I believe most people with mental disorders want the same things that all of us would like in our lives. We want a safe place to live, a purpose in life, and people to love and to love us. It really is that simple.
Yet, too many treatment programs overlook or ignore the need to find jobs for their clients. Having a job helps build self-esteem and gives a purpose to living. Sadly, I suspect many treatment programs downgrade the importance of jobs because they don’t want to be bothered trying to help someone find work, especially if a client qualifies for government disability.
The third thing that I noticed during my trip to Denver was how much one person can accomplish when he/she decides to help change our society. The force behind Bayaud Enterprises is David E. Henninger. During the 1960s when he was fresh out of college, Henninger visited Fountain House in New York City. That’s when he became convinced that jobs were essential to helping people with mental illnesses recover.
Fountain House dates back to the 1940s and the belief that persons with mental illness are capable of helping each other. I’ve visited Fountain House several times and am a strong proponent of its consumer-operated, clubhouse model. One program that I often mention in my speeches is Fountain House’s transitional jobs service. It is simply a brilliant model.
Realizing that some clients might not be able to work a 40 hour a week job, Fountain House contracts with companies to provide services — not individual employees. What does this mean? It means that a company may need to fill a job in a mail room. But rather than having one person do it, Fountain House may have five or six clients perform that single job duing the week.
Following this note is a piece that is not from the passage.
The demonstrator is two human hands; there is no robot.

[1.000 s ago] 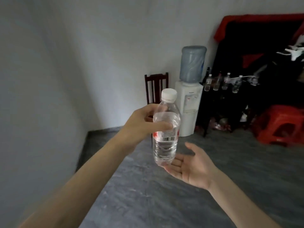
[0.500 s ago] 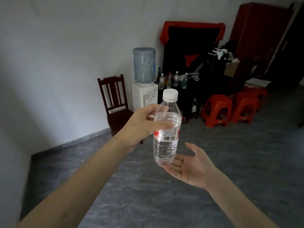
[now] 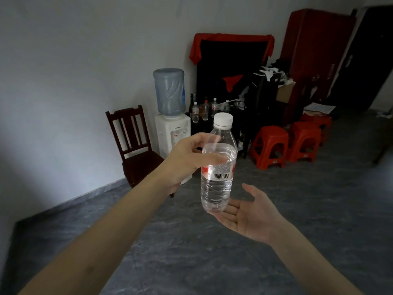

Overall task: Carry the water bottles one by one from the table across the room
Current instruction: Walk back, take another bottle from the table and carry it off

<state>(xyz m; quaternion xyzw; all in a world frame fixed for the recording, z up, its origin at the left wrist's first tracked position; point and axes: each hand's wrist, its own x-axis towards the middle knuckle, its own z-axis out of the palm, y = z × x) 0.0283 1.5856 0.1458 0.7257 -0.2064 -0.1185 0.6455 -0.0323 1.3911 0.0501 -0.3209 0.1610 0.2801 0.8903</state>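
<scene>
Head view, standing in a room with grey floor (image 3: 212,262). Left hand (image 3: 187,160) extended forward, its grip closed around the upper body of a clear water bottle (image 3: 218,167): thumb across the front just above the label, fingers wrapped behind. Bottle upright, held in the air over the floor, white cap (image 3: 222,119) on, label with barcode and red patches around the middle, water visible up to the shoulder. Right hand (image 3: 251,216) palm-up beneath the bottle, grip fully relaxed with fingers straight and spread; the bottle base sits at the fingertips (image 3: 221,211), though actual contact cannot be told. Far side of room, against the wall: dark wooden chair (image 3: 131,143), then a white water dispenser (image 3: 172,133) with a blue jug (image 3: 169,91) on top. Just right of the dispenser a dark table (image 3: 244,116) carries several more small bottles (image 3: 205,110) standing upright along its left end; its far edge is lost in shadow. Behind it a black panel draped with red cloth (image 3: 231,42). Right of the table, a cluster of red plastic stools (image 3: 270,145) on the floor, two in front side by side, at least one more behind. Tall dark-red cabinet (image 3: 314,45) in the right corner, clutter and a cardboard box (image 3: 284,93) in front of it.
</scene>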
If I can only work two hours a day, then someone else comes in to relieve me. But all of us get to work and to earn a paycheck. It is job sharing at its best.
Henninger was so inspired by Fountain House that he returned to Denver and started Bayaud Enterprises. Today, its workers provide secure document shredding in Denver for the federal government and local businesses. as well as, document scanning and payroll services. While giving me a tour of its paper shredding compound, Henninger told me about a person with mental illness who was hearing voices and talking back to them. Despite this mental impairment, he reported to work every day on time and did his shift.
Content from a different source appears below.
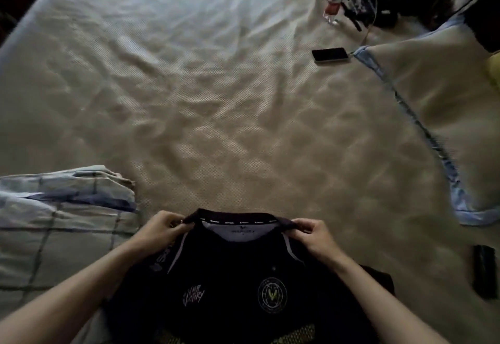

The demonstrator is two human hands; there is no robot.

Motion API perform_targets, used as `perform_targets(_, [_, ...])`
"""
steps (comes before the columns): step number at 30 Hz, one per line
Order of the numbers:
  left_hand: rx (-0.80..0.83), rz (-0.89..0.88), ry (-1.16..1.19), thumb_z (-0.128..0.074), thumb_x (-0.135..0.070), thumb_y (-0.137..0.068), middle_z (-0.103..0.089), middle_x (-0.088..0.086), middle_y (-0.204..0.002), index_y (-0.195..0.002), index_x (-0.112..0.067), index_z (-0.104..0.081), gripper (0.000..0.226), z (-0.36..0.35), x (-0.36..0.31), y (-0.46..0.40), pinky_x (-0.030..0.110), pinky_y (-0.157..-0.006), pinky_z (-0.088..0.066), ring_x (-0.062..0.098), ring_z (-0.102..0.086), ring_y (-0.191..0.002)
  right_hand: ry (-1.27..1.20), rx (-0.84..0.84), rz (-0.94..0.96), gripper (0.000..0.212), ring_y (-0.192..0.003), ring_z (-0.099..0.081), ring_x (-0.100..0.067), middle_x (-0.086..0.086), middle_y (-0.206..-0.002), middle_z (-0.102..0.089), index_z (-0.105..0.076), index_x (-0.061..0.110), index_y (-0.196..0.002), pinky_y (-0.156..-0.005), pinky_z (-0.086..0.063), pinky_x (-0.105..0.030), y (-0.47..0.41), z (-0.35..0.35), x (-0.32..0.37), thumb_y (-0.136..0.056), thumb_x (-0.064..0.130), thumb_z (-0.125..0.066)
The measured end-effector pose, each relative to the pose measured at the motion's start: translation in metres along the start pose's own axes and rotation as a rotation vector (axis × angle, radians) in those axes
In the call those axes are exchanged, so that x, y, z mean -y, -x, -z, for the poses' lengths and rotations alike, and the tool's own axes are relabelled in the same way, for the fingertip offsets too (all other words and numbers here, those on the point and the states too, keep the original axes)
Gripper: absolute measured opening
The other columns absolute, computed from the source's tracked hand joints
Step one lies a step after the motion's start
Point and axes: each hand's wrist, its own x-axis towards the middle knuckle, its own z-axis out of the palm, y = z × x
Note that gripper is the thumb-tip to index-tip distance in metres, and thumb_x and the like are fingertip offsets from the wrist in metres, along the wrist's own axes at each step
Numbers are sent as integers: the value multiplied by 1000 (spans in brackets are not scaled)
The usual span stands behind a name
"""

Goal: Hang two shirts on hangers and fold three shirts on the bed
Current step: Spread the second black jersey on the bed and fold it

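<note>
Left hand [162, 228] and right hand [313, 235] each pinch a shoulder of the dark jersey [238, 284] beside the collar, holding it spread above the bed's [216, 100] near edge, probably for laying flat.

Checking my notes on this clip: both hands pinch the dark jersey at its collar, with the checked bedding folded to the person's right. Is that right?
Not quite. In the head view, the left hand and right hand do pinch the dark jersey at its collar, but the checked bedding lies to the person's left, not right.
</note>
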Motion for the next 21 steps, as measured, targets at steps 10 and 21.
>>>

The reason why Bayaud has been successful is because of Henninger. He has dedicated his entire career to it. This is not the first time that I have seen the power of one person to change lives. In my book, I write about my late friend, Tom Mullen, who created Passageway, a fabulous program that takes persons in jails and prisons with mental disorders and helps them safely return to society.
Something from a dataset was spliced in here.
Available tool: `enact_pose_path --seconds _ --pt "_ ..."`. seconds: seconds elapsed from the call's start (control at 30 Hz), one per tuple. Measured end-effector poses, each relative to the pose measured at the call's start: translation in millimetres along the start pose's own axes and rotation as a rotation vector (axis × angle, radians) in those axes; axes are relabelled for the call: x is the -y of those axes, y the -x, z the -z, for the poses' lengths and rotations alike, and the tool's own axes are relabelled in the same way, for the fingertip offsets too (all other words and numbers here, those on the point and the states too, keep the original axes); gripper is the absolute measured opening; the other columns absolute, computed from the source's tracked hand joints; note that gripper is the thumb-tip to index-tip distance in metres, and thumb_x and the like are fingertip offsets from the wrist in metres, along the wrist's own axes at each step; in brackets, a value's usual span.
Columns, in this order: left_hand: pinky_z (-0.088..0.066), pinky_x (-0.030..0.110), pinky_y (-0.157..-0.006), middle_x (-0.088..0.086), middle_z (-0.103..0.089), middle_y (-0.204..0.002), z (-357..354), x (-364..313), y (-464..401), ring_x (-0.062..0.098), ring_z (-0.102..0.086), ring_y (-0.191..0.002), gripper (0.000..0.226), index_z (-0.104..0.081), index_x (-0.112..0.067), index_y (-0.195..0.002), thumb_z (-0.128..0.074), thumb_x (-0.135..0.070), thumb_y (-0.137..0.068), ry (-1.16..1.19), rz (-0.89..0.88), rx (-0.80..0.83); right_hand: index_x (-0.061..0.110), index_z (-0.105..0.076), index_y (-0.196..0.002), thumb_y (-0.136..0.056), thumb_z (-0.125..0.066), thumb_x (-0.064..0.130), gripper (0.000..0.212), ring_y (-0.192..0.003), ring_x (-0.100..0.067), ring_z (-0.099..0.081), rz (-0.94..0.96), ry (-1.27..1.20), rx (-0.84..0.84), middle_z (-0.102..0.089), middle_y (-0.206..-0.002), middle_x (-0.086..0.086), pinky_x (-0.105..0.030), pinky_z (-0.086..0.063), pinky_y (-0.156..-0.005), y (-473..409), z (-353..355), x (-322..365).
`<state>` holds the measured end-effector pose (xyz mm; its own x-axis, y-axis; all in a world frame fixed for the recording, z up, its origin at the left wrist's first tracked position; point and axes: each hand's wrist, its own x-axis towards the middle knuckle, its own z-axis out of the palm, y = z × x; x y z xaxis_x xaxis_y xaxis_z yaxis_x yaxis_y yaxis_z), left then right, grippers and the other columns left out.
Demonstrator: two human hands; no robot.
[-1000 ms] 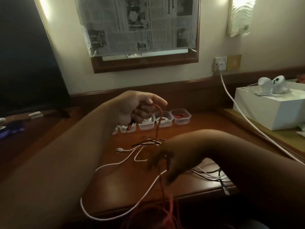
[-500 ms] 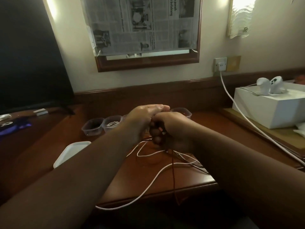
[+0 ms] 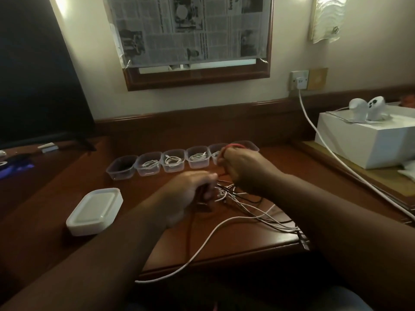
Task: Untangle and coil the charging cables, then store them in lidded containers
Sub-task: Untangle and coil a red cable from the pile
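A red cable (image 3: 233, 146) loops over the top of my right hand (image 3: 241, 170), which is shut on it above the desk. My left hand (image 3: 190, 191) pinches the same red cable lower down; the strand runs on down past the desk edge (image 3: 189, 234). Under both hands lies a tangle of white and black cables (image 3: 253, 212), one white strand (image 3: 202, 245) hanging over the front edge. A row of several clear plastic containers (image 3: 173, 161) stands behind, most holding coiled white cables; the leftmost container (image 3: 122, 167) looks dark inside.
A stack of white lids (image 3: 94, 212) lies on the desk at the left. A white box (image 3: 368, 140) carrying two white controllers sits at the right. A thick white cord (image 3: 318, 135) runs from the wall socket across the right side. A dark screen stands at the left.
My hands were pressed together half a second ago; now they have parted, the right raised toward the containers with a red loop, the left lower. The view has tilted down, showing more containers.
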<state>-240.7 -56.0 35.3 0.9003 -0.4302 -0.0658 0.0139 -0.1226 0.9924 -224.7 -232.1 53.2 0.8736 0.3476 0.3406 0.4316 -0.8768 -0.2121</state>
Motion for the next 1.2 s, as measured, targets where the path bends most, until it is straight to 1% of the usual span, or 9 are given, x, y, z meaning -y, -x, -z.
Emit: enact_pose_path --seconds 0.23,0.37,0.5,0.57,0.63,0.8,0.93,1.07,1.2 --pt "-0.021 0.024 -0.046 -0.001 -0.03 -0.06 15.2 2.1 -15.3 0.011 -0.028 -0.051 0.029 -0.06 -0.017 -0.069 -0.054 -0.026 -0.097 0.115 -0.124 -0.202 0.017 -0.048 -0.062 -0.098 -0.03 0.05 0.051 -0.041 -0.01 -0.017 -0.255 -1.449 0.592 -0.028 -0.051 0.004 -0.024 -0.012 -0.039 13.7 -1.8 13.0" --pt "-0.022 0.02 -0.044 0.0 -0.028 -0.061 -15.7 18.3 -9.4 0.01 -0.027 -0.05 0.022 -0.073 -0.025 -0.069 -0.06 -0.035 -0.084 0.255 -0.176 -0.107 0.017 -0.045 -0.067 -0.101 -0.029 0.033 0.041 -0.04 -0.01 -0.024 -0.136 -2.127 0.084 -0.028 -0.052 0.004 -0.026 -0.018 -0.042 3.8 21.8 27.2" --pt "-0.03 0.027 -0.05 0.003 -0.041 -0.054 -28.3 19.9 -2.3 0.019 -0.034 -0.052 0.024 -0.078 -0.024 -0.086 -0.057 -0.025 -0.096 -0.004 -0.209 -0.129 0.018 -0.05 -0.08 -0.107 -0.029 0.034 0.038 -0.053 -0.005 -0.038 -0.098 -0.907 -0.425 -0.041 -0.065 0.005 -0.02 -0.03 -0.052 -2.0 14.3 9.8" --pt "-0.044 0.03 -0.06 0.011 -0.064 -0.066 -19.2 10.8 -3.1 0.022 -0.056 -0.063 0.021 -0.078 -0.021 -0.088 -0.059 -0.024 -0.097 -0.203 -0.311 -0.205 0.017 -0.055 -0.093 -0.104 -0.027 0.043 0.039 -0.064 -0.005 -0.042 -0.028 -0.112 -0.258 -0.045 -0.076 0.005 -0.021 -0.03 -0.058 -0.2 2.6 4.4" --pt "-0.051 0.027 -0.071 0.002 -0.074 -0.08 -5.1 2.6 -5.6 0.014 -0.068 -0.077 0.015 -0.077 -0.016 -0.091 -0.066 -0.026 -0.092 -0.307 -0.421 -0.301 0.015 -0.056 -0.102 -0.102 -0.015 0.05 0.054 -0.073 -0.012 -0.049 -0.016 0.02 -0.052 -0.051 -0.082 0.002 -0.025 -0.032 -0.062 1.8 -4.4 5.5" --pt "-0.036 0.035 -0.054 0.017 -0.054 -0.076 -7.7 12.8 -12.4 0.028 -0.042 -0.061 0.019 -0.068 -0.018 -0.085 -0.068 -0.037 -0.087 0.153 -0.427 -0.294 0.016 -0.045 -0.064 -0.098 -0.024 0.064 0.063 -0.04 -0.013 -0.027 -0.18 -1.766 0.696 -0.031 -0.049 0.002 -0.026 -0.021 -0.043 9.5 4.8 18.2" --pt "-0.025 0.023 -0.043 0.001 -0.043 -0.055 -37.4 28.1 -7.9 0.01 -0.033 -0.046 0.016 -0.068 -0.02 -0.093 -0.053 -0.02 -0.098 0.29 -0.296 -0.281 0.016 -0.045 -0.064 -0.1 -0.023 0.057 0.059 -0.044 -0.014 -0.032 -0.104 -2.266 0.203 -0.031 -0.052 0.002 -0.027 -0.026 -0.048 6.4 18.7 30.2" --pt "-0.034 0.019 -0.053 -0.018 -0.058 -0.055 -32.5 39.1 -3.9 -0.002 -0.05 -0.049 0.02 -0.072 -0.026 -0.106 -0.054 -0.02 -0.101 -0.193 -0.339 -0.22 0.016 -0.049 -0.075 -0.103 -0.028 0.052 0.05 -0.052 -0.011 -0.041 -0.096 -1.213 -0.401 -0.043 -0.062 0.001 -0.027 -0.033 -0.052 0.5 5.8 16.6" --pt "-0.056 0.023 -0.069 -0.012 -0.074 -0.084 -6.4 26.5 -6.7 0.003 -0.069 -0.079 0.016 -0.07 -0.033 -0.093 -0.057 -0.024 -0.094 -0.446 -0.507 -0.223 0.025 -0.046 -0.075 -0.1 -0.026 0.056 0.045 -0.064 -0.011 -0.048 -0.052 -0.123 -0.129 -0.05 -0.071 0.002 -0.029 -0.035 -0.057 7.7 -20.2 17.9"
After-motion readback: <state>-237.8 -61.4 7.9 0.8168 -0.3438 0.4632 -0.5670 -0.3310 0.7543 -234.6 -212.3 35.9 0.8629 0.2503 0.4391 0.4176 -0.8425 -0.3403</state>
Of course, there are many other areas in addition to mental illness where an individual crusader is making a huge impact. Consider my friend, Bryan Stevenson, the founder of the Equal Justice Initiative, and the hero of my book, Circumstantial Evidence. A Harvard trained lawyer, Stevenson has been defending the legal rights of persons who live on the margins of our society for years for a pauper’s wages.
On my return flight from Denver, I thought about my Colorado roots, Bayaud Enterprises, and something that David Henninger said during an awards dinner. He described Bayaud Enterprises as a “family” that offered persons with disabilities, Hope, Opportuntity and Choice, as well as a place that they could call home.
Maybe those schmaltzy Hallmark cards are right when they say that home is not a location but is where the people are who love you.